The most serious criticisms of the Manchester VA have always centered on the spinal clinic. Critics say a high percentage of spinal clinic patients suffered a loss of spinal cord function known as myelopathy.

Of the 170 patients at the Manchester spinal unit, 100 had some degree of myelopathy.

Cashour said there was no evidence that Huq's practice of copying and pasting records led to bad medical outcomes for his patients.

"The practice was identified and discontinued. The physician was disciplined. A review of cases did not identify any patient harm related to the incidents where this occurred," Cashour said.

The four whistleblower doctors contend that Huq's practice of copying and pasting chart notes contributed to the high incidence of myelopathy, the Special Counsel wrote.

Huq, 60, is a 1982 graduate of the Sir Salimullah Medical College in the capital city of Dhaka, Bangladesh.
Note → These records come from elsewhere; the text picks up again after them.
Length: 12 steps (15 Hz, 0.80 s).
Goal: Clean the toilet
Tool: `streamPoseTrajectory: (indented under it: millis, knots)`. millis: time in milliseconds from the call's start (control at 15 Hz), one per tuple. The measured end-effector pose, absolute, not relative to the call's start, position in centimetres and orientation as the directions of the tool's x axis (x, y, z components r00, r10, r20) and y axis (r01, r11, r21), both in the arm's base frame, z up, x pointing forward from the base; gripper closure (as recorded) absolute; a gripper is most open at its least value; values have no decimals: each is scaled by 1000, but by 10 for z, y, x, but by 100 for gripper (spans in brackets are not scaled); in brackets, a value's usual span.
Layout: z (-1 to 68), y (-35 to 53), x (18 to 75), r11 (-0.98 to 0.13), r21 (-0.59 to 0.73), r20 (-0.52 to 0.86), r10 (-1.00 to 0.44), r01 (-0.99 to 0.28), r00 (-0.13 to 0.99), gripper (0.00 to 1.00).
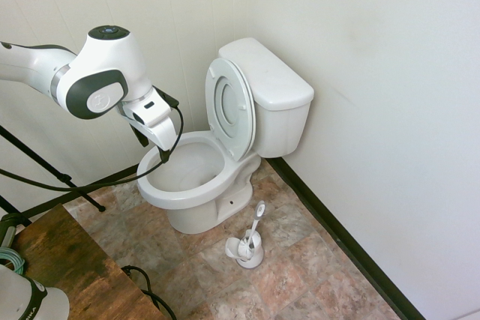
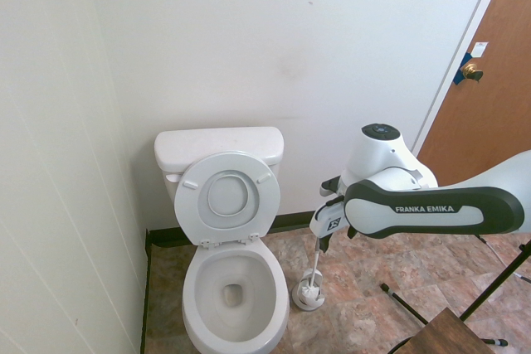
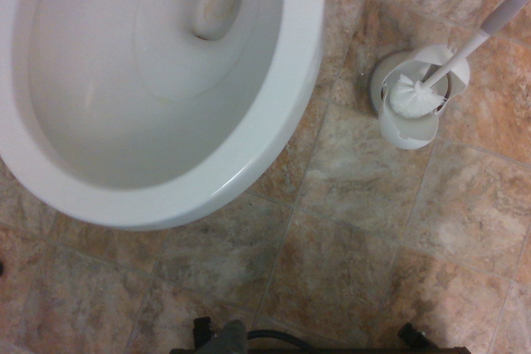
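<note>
White toilet (image 1: 196, 177) stands in the corner against the wall, seat and lid up, bowl bare. Cleaning looks unstarted: the brush (image 1: 253, 224) sits in its holder (image 1: 246, 251) on the tiles beside the bowl. The gripper (image 1: 163, 154) hangs above the bowl's rim; whether it is open or holding anything I cannot tell. The floor around the holder is open, with a wall close behind.

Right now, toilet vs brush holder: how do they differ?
The toilet is far larger than the brush holder. The toilet stands against the wall with its seat raised against the tank; the brush holder sits on the open tile floor beside it. The toilet bowl holds nothing visible; the holder has a brush standing in it. Both are white.
</note>
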State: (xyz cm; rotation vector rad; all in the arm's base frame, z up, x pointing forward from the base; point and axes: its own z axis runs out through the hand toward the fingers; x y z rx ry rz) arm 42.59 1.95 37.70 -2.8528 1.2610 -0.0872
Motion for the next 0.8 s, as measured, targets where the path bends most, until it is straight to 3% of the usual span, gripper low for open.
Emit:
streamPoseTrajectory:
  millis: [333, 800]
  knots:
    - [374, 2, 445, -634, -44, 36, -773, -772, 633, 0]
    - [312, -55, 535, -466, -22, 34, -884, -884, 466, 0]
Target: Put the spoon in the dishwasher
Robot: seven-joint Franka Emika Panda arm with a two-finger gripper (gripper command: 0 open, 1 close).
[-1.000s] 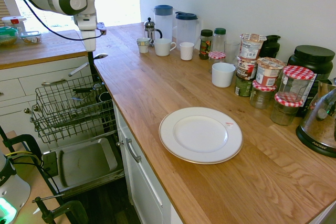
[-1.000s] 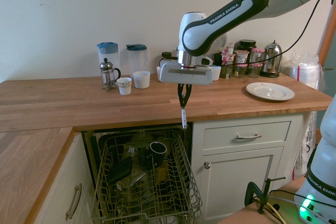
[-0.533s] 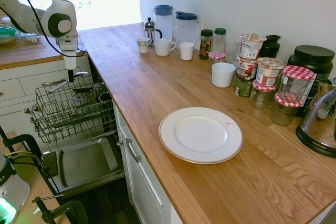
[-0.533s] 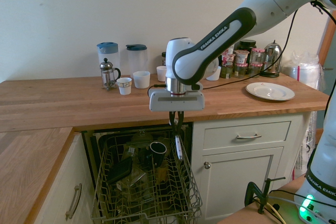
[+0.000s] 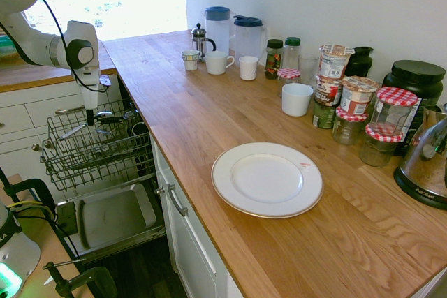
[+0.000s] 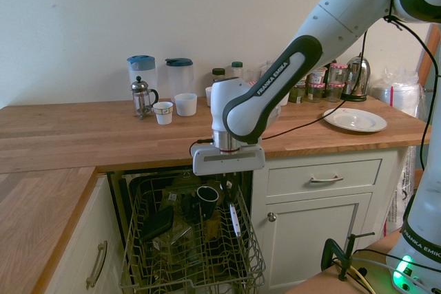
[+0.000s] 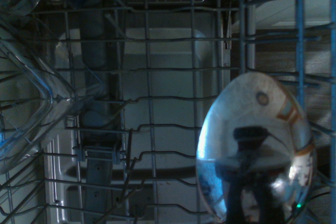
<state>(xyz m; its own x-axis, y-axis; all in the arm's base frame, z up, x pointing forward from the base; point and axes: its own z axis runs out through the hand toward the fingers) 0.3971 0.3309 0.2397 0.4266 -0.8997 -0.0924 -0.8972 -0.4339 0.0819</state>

According to medical accreditation authorities, it is ranked as one of the most prestigious medical colleges in South Asia.

While working for the Manchester VA, Huq also had an internal medicine specialist practice in Winchester, Mass.

"The last we knew after he left Manchester was that he was working back in Winchester, but we sort of lost touch with him," said Dr. Ed Kois, the current head of the spinal cord clinic and the only whistleblower on a federally created task force to look into how to improve care at the Manchester VA.

Cashour said Dr. Huq remains licensed to practice medicine in Massachusetts.

Asked if there were any sanctions imposed against Huq for his medical care, Cashour answered, "The VA does not take licensing actions; state licensing boards do, so you would have to check with the appropriate board."

According to records on file, there were no complaints in the past five years lodged against Huq either with the Maryland Board of Physicians or the Massachusetts Board of Registration in Medicine.

New Hampshire records confirm Huq's license to practice in New Hampshire expired in June 2016.

According to New Hampshire files, he resides in Bethesda, Md.

Union Leader reporter Mark Hayward contributed to this report.